Ein altes Sprichwort sagt, dass kleine Geschenke die Freundschaft erhalten. Spötter fügen gern hinzu: Dies liegt daran, dass diese nicht der Schenkungssteuer unterliegen. Denn wer zum Beispiel eine Immobilie verschenkt, bei dem hält der Staat ab einem gewissen Wert der Schenkungssumme die Hand auf. Entscheidend für die Schenkungssteuer bei Immobilien ist dabei nicht einmal deren Wert selbst, sondern die sich daraus ergebende steuerliche Besserstellung des Beschenkten.

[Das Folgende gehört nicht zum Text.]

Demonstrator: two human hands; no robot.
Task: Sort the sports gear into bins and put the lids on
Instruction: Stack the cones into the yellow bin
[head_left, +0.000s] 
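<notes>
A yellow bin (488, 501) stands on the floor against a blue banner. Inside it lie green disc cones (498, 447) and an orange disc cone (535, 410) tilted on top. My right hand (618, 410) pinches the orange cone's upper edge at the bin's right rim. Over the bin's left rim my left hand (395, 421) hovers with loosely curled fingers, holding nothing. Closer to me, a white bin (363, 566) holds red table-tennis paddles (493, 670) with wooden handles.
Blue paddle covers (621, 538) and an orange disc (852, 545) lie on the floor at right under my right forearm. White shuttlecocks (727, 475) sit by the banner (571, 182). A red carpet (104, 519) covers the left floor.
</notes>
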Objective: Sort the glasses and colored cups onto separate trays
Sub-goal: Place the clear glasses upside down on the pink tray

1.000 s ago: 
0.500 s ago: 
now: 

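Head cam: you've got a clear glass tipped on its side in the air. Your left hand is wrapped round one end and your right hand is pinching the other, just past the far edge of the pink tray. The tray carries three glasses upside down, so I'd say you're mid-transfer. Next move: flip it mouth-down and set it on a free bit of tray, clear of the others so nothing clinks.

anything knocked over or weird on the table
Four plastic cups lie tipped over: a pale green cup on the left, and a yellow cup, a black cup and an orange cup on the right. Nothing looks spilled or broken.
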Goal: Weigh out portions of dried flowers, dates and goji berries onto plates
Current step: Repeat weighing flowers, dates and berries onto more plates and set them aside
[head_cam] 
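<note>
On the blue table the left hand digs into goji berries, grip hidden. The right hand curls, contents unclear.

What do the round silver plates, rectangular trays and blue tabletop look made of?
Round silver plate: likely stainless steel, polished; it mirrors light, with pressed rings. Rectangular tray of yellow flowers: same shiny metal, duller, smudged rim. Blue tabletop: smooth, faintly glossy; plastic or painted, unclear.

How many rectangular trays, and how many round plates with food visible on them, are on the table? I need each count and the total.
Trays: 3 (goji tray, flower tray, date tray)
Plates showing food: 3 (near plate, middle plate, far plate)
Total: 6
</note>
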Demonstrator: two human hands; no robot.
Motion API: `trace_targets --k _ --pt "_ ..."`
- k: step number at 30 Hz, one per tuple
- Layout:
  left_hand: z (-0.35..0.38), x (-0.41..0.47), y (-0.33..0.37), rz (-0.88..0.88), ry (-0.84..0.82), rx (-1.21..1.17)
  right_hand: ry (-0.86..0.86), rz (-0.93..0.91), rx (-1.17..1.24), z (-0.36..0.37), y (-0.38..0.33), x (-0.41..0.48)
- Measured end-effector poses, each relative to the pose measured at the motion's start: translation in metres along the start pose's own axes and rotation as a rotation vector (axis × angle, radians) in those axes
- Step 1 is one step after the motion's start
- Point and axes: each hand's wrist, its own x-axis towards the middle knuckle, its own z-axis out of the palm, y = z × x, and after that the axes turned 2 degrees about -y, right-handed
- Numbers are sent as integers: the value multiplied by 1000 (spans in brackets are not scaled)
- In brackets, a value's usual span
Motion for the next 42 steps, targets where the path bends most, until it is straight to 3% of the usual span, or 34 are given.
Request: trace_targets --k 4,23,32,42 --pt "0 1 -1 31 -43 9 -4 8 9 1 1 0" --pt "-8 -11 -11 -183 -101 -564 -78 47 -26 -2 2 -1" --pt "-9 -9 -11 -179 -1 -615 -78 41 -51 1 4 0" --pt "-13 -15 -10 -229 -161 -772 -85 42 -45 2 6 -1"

Die Schenkungssteuer: Ein kurzes Porträt

Oft wird die Schenkungssteuer mit der Erbschaftssteuer vermengt, weil in beiden Fällen Besitz ohne Bezahlung von einem Menschen auf den anderen übergeht. Doch diese beiden Steuerarten sind deutlich voneinander zu trennen: Die Schenkungssteuer fließt ausschließlich dann, wenn alter und neuer Besitzer des Geschenks noch am Leben sind. Die Schenkungssteuer soll verhindern, dass Familien durch Schenkungen kurz vor dem Tode versuchen, die Erbschaftssteuer zu umgehen. Die Höhe der Schenkungssteuer unterscheidet sich nach Steuerklassen. Für die Steuerklasse I kann sie zwischen sieben und 30 Prozent betragen, in der Steuerklasse II zwischen 15 und 43 Prozent sowie in der Steuerklasse III zwischen 30 und 50 Prozent. Wie die Schenkungssteuer bei Immobilien sehr gut veranschaulicht, müssen dabei insbesondere die Menschen in den Steuerklassen II und III in der Praxis tief in die Tasche greifen.

Über Freibeträge

Denn die Schenkungssteuer bei Immobilien bezieht sich nur auf die Summe, die über dem Freibetrag liegt. Dieser beträgt für die Steuerklasse I zwischen 200.000 und 500.000 Euro und hängt davon ab, wie nah das familiäre Verhältnis zwischen Schenkendem und Beschenktem ist. Liegt der Wert der Schenkungssumme beispielsweise bei 450.000 Euro und es handelt sich um Ehepartner, so wird in diesem Fall überhaupt keine Schenkungssteuer bei Immobilien fällig. Statt etwas an den Staat zu zahlen, kann der Beschenkte also etwas Sinnvolles für sein Haus erwerben, zum Beispiel eine günstige Hausratversicherung. Doch sollte man auch hier nicht wahllos zugreifen; Toptarif bietet den Vergleich von verschiedenen Versicherungen.

In der Steuerklasse II liegt der maximale Freibetrag genau wie in der Steuerklasse III bei 20.000 Euro. Bleibt es bei einem Wert von 450.000 Euro, den die Schenkungssumme hat, so werden 430.000 Euro für die Schenkungssteuer bei Immobilien als Berechnungsgrundlage miteinbezogen. Im deutlichsten Fall fließen also 215.000 Euro als Schenkungssteuer an den Staat.